Scaling Up vs. Scaling Out

Every system starts on a single server. Then users arrive, traffic grows, and the server begins to strain. At this point, you face the first fundamental scalability question: do you make the machine bigger, or do you add more machines?

This is the distinction between vertical scaling (scaling up) and horizontal scaling (scaling out). Understanding when to use each — and in what order — is one of the most important mental models in production system design.

What Is Scalability?#

Scalability is a system's ability to handle increasing load by adding resources. "Load" can mean many things: more users, more requests per second, more data, or more computation. A scalable system absorbs this growth without requiring a complete architectural rewrite.

Before choosing how to scale, you need to first answer a more fundamental question: what is the actual bottleneck?

  • Is the application server maxing out its CPU or memory?
  • Is the database struggling with too many concurrent queries?
  • Is a single slow service blocking everything else?

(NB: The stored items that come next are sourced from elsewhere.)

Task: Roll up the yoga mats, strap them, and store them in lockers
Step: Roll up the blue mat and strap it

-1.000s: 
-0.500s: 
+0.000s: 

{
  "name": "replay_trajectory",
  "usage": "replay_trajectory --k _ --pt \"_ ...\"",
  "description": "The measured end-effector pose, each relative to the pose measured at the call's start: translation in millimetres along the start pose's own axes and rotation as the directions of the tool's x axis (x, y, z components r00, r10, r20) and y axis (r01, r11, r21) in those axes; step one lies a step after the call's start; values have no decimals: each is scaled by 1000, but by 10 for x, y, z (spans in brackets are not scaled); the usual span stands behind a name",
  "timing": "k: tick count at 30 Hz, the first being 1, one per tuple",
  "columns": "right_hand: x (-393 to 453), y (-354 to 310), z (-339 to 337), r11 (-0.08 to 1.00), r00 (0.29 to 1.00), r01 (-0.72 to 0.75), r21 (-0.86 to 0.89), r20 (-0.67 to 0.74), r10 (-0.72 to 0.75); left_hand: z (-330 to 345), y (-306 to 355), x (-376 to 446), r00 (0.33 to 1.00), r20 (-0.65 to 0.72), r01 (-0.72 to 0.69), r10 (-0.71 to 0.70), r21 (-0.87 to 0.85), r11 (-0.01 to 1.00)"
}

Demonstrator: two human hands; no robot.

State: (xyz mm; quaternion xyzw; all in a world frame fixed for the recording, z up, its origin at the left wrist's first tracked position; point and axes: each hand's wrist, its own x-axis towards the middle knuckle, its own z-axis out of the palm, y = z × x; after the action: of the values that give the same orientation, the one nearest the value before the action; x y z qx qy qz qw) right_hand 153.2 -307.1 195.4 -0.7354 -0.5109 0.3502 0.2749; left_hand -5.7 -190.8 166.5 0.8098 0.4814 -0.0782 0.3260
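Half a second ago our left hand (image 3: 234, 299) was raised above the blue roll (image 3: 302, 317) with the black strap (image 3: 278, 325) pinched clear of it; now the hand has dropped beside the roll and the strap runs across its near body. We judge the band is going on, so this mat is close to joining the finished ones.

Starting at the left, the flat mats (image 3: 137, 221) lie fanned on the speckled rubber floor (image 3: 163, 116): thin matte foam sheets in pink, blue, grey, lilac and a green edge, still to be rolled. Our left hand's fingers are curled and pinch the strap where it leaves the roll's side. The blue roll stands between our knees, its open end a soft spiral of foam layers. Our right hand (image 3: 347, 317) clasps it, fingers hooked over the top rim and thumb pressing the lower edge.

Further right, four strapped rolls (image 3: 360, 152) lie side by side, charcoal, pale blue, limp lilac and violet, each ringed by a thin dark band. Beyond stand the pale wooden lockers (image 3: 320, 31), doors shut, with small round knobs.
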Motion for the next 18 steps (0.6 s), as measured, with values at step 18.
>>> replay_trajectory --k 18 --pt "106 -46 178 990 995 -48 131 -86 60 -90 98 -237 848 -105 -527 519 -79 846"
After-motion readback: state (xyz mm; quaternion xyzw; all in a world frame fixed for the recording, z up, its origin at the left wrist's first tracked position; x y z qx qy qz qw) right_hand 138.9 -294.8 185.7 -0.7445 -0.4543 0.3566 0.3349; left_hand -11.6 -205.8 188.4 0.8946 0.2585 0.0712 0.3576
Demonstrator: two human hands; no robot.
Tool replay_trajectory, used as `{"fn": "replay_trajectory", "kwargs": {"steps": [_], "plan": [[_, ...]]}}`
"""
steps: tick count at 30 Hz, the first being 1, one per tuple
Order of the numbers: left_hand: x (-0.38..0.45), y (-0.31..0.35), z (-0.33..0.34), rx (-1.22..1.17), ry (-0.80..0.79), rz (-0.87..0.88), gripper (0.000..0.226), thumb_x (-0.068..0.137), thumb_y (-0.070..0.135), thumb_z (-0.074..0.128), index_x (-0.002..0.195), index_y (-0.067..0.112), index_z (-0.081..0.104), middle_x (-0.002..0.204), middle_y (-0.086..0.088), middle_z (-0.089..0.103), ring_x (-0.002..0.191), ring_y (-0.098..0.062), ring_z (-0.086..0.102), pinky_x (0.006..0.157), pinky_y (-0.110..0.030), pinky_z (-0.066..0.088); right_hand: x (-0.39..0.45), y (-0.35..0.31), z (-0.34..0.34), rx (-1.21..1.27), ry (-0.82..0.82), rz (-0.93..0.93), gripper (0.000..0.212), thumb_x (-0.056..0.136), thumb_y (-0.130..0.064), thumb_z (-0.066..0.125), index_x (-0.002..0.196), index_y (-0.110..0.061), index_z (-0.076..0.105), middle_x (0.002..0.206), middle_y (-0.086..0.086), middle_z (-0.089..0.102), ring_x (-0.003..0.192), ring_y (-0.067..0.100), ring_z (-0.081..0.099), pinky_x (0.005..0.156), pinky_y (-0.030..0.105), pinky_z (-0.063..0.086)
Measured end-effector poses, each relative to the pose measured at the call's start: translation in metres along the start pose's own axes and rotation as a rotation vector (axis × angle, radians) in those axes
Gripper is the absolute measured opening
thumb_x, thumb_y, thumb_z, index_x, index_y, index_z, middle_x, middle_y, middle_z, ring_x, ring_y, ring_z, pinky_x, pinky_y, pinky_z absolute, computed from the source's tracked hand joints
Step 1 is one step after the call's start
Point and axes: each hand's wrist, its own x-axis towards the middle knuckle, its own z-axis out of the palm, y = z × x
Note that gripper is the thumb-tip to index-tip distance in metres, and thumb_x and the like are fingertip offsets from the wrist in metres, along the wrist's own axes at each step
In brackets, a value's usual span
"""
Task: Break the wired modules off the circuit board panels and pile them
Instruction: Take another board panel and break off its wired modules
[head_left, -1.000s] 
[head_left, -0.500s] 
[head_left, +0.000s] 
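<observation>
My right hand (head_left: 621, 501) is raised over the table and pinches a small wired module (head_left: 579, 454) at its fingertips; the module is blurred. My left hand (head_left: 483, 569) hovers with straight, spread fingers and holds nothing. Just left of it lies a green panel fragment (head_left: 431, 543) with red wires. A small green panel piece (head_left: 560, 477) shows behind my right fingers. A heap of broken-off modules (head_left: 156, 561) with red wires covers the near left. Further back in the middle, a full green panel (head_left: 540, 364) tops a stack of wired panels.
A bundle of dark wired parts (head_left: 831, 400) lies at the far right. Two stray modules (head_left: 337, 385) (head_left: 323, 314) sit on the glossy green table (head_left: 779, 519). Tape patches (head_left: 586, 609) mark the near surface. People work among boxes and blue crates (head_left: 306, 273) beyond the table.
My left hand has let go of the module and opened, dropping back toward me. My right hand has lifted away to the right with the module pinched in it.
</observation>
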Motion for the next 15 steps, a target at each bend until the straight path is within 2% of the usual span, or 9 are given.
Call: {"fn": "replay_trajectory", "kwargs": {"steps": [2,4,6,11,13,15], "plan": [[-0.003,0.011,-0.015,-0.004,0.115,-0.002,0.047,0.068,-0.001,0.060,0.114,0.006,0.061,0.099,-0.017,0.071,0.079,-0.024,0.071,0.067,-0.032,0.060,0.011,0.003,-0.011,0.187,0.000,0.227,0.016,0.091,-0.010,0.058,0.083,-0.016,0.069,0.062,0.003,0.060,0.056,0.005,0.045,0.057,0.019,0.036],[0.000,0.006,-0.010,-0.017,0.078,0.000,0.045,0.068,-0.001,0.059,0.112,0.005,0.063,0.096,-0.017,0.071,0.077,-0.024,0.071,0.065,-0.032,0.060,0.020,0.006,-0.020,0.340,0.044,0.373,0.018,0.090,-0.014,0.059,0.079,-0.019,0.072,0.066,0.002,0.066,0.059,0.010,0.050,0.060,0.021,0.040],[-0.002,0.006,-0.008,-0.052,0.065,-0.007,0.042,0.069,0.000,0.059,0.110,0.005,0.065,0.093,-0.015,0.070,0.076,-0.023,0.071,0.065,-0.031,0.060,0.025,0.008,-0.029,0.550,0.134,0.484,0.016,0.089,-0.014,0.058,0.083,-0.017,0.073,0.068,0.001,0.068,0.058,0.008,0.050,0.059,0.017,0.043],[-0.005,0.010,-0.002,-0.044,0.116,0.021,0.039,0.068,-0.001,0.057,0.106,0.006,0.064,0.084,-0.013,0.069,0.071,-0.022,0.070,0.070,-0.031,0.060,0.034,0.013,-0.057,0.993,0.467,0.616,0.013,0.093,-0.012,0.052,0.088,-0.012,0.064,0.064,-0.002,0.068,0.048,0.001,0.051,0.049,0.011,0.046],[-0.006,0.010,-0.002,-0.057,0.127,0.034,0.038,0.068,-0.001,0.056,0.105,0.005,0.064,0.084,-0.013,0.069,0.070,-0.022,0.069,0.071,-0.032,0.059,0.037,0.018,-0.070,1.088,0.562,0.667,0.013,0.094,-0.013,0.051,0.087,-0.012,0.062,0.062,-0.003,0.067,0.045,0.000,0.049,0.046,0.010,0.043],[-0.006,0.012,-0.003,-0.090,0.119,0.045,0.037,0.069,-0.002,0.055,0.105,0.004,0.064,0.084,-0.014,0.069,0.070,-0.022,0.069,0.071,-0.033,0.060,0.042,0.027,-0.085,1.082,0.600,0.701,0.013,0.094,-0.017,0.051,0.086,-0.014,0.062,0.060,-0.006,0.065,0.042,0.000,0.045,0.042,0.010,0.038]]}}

Adding resources to the wrong layer is wasted effort. Doubling your application servers won't help if your database is the constraint — the database is still saturated, and every new server just adds more load to it. The first step is always profiling and measurement, not guessing.

Vertical Scaling: Make the Machine Bigger#

Vertical scaling means upgrading the single machine your system runs on — more CPU cores, more RAM, faster storage. You don't change your application code or architecture; you give the same code more resources.

Vertical Scaling (Scale Up)

Upgrade the existing server with more powerful hardware. The application architecture stays the same — only the machine size changes. This is almost always the right first move.

Rendering diagram...

The Key Weakness: Single Point of Failure#

The most serious problem with vertical scaling is that it does not improve reliability at all. A bigger machine is still one machine. If it crashes, gets hit by a hardware failure, or simply needs to be restarted for an update, your entire system is offline.

For internal tools with low availability requirements, this is often acceptable. For production systems with paying users or SLAs, a single point of failure is a risk you must eventually address — and that is where horizontal scaling comes in.

Horizontal Scaling: Add More Machines#

Horizontal scaling means running multiple copies of your server and distributing traffic across them. Instead of one powerful machine, you run several smaller machines behind a load balancer — a component that receives all incoming requests and routes them across the pool of servers.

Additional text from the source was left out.